Kingslakeの”写真レンズの歴史”には、Cooke Panchrotalはダブルガウス型として記載されていますが、Vade Mecumなどを見てもダブルガウス型と思われるPanchrotalは今のところ一本も見つけることができません。Fotonカメラ用のPanchrotal 4inがあったようですので、こちらがひょっとしたらダブルガウス型かもしれません。16mmシネ用のPanchrotalは、35mmフィルムを使うFotonでは歪曲があるすぎて使えないと思います。ところが、このFotonのPanchrotalがはっきりしません。ネットではレンズの型は見つけることができません。

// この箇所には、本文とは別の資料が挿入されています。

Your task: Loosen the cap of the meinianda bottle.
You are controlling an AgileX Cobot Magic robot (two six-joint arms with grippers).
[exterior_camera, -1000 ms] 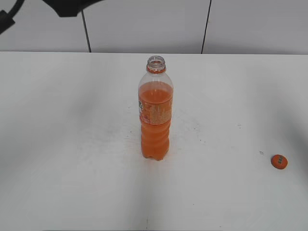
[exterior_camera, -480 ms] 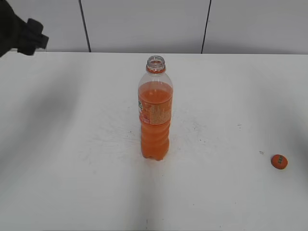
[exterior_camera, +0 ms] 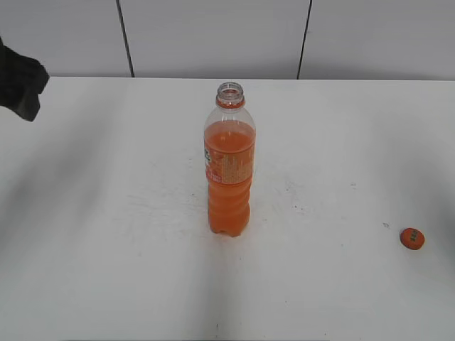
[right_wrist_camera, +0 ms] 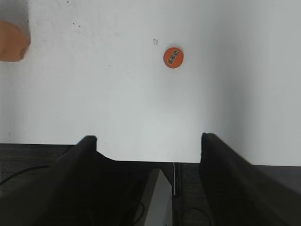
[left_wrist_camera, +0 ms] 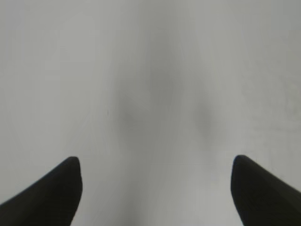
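Observation:
The meinianda bottle (exterior_camera: 229, 167) stands upright in the middle of the white table (exterior_camera: 106, 249), its mouth bare. Its base shows at the top left of the right wrist view (right_wrist_camera: 11, 41). The orange cap (exterior_camera: 412, 238) lies on the table at the far right, apart from the bottle; it also shows in the right wrist view (right_wrist_camera: 173, 57). My left gripper (left_wrist_camera: 155, 165) is open and empty over bare table; a dark part of the left arm (exterior_camera: 21, 85) shows at the left edge. My right gripper (right_wrist_camera: 148, 139) is open and empty, over the table's near edge.
A white panelled wall (exterior_camera: 213, 35) with dark seams runs behind the table. The table's front edge (right_wrist_camera: 141, 157) and dark floor with cables show in the right wrist view.
The left arm has swung from the top left down to the left edge of the exterior view. Bottle and cap have not moved.

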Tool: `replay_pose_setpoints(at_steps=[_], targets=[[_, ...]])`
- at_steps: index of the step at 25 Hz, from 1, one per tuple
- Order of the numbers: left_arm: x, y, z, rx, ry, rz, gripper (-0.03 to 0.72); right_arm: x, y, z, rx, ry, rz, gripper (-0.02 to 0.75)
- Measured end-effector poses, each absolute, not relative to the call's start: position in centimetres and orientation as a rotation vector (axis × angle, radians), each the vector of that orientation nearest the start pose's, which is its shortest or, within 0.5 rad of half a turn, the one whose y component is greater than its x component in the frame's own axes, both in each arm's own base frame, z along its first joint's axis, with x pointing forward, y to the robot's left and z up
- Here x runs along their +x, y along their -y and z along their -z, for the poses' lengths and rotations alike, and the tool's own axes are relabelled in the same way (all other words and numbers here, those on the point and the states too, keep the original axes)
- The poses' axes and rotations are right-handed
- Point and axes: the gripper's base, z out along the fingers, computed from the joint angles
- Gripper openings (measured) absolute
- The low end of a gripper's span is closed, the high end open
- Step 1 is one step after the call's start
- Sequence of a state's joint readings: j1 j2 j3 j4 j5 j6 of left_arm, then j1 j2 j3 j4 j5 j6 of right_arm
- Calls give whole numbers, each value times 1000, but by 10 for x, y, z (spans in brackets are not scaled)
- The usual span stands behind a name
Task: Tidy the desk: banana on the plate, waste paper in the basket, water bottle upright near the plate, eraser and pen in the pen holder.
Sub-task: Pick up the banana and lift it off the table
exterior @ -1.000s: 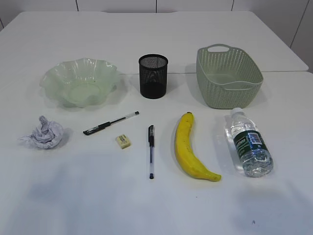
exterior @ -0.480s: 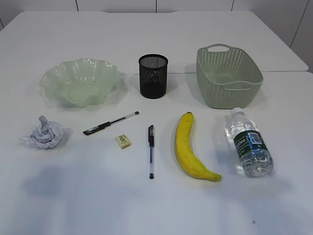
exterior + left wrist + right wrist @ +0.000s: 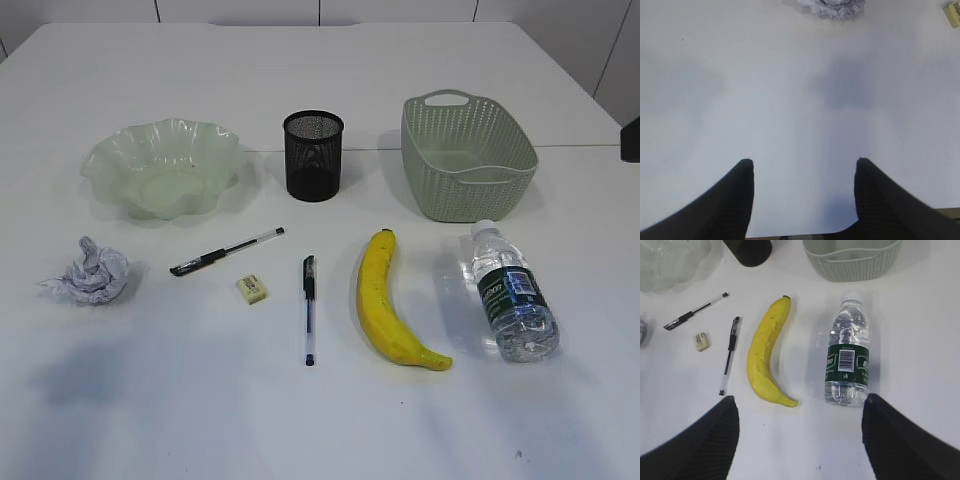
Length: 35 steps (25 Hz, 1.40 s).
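Exterior view shows nothing tidied yet: waste paper (image 3: 88, 272), two pens and eraser (image 3: 252, 289) lie loose on the desk (image 3: 320, 420); banana (image 3: 392, 305) and toppled water bottle (image 3: 510, 292) lie right. Left fingers (image 3: 745, 172) hang released short of the paper; right fingers (image 3: 730, 412) spread, empty, above banana and bottle. Next likely a descent onto either; no obstruction evident.

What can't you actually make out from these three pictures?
- Left wrist view: waste paper and eraser are cut by the frame edge.
- Right wrist view: plate, pen holder and basket are cut by the top edge.
- Exterior view: water bottle label lettering is too small; both hands are out of frame.
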<state>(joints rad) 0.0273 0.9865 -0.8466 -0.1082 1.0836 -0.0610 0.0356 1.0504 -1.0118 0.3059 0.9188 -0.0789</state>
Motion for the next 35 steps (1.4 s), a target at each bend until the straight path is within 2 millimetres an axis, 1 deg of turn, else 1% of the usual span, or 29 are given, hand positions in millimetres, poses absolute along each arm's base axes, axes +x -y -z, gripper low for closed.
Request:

Panchrotalの焦点距離は全部4in(100mm)です。明るさはf2.3(t2.5), f2.5(t2.8), f2.8(t3.0), f4があったようですが、Webの記載ではF値とT値が混同して使われていて、本当にこの4種類なのかはっきりしません。16mmシネ用のPanchrotalに比べて、Foton用のPanchrotalは非常に高価なので、買って調べるというわけにも行きません。


4 inch lens compare test: Panchrotal vs. Opic vs. Super-Six



Panchrotal f2.3/4in ----------- Opic f2/4.25in ----------- Super-Six f1.9/4in
にじみの少なさではPanchrotal圧勝です。3群なので反射面が少ないのと、1950年代のこってりしたコーティングのせいだと思います。
Opicは1930年代でコーティング無しですので派手に滲みますが、コントラストは落ちていません。
このSuper-Sixは多分1950年代のもので、かなり滲みますが、多分意図的に滲ませていると思います。

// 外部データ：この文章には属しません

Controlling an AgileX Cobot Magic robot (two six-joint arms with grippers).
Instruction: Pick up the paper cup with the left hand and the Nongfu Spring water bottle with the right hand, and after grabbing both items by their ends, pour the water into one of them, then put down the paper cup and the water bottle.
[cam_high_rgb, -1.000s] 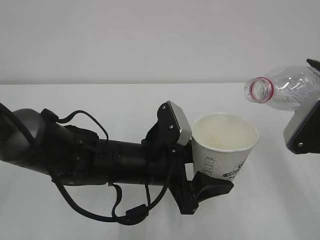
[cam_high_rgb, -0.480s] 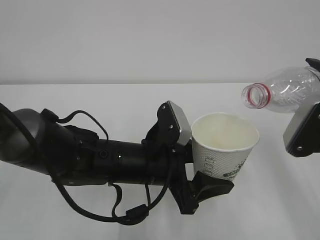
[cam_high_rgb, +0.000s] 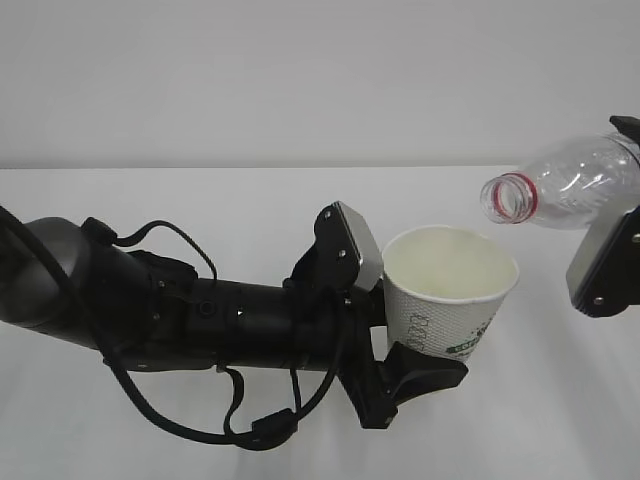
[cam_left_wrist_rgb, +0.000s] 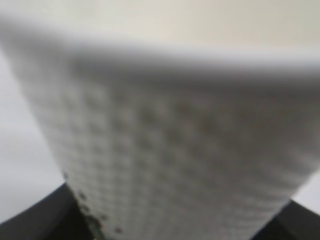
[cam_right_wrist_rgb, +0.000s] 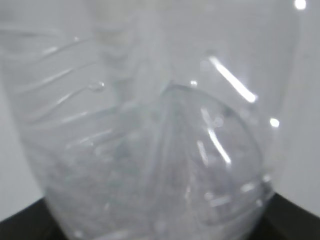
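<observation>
Slightly lower and farther left than a second ago, the mouth of the Nongfu Spring water bottle now hangs just above and to the right of the paper cup's rim, not touching it. The bottle's long axis runs close to level, its open mouth and red neck ring pointing left and a little down toward the cup, its base at the right edge of the exterior view, where the right hand holds it; the right wrist view is filled with ribbed clear plastic, and dark jaw edges show at its bottom corners. The left hand has not shifted: its jaws stand apart around the cup's lower half, one finger behind, one in front. The cup stands upright above the white counter, mouth up. No water can be made out.
</observation>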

Panchrotal f2.3/4in ----------- Opic f2/4.25in ----------- Super-Six f1.9/4in
この作例では、Super-Sixの繊細さが目立ちます。Panchrotalは滲みが少なく実用的。



Panchrotal f2.3/4in ----------- Opic f2/4.25in ----------- Super-Six f1.9/4in



Panchrotal f2.3/4in ----------- Opic f2/4.25in ----------- Super-Six f1.9/4in
Panchrotalは素晴らしい解像度です。焦点距離的に100mmしか存在しないというのが有名にならない最大の理由だと思いますが、写りは一級品です。


COOKE PANCHROTAL ANASTIGMAT No369472 4inch T2.5 (F2.3)






t=2.5, Right: Pixel crop

開放から普通に良く写ります。画質を上げるために絞る必要性は感じられません。36x24mmの画面で使うと糸巻き型の歪曲がひどいのですが、これをうまく生かした作例を作りたものです。今日はすっかりそのことを忘れていました。樽型の歪曲があるレンズに比べて、人が痩せて写るはずですので、それを実証しなければなりませんね。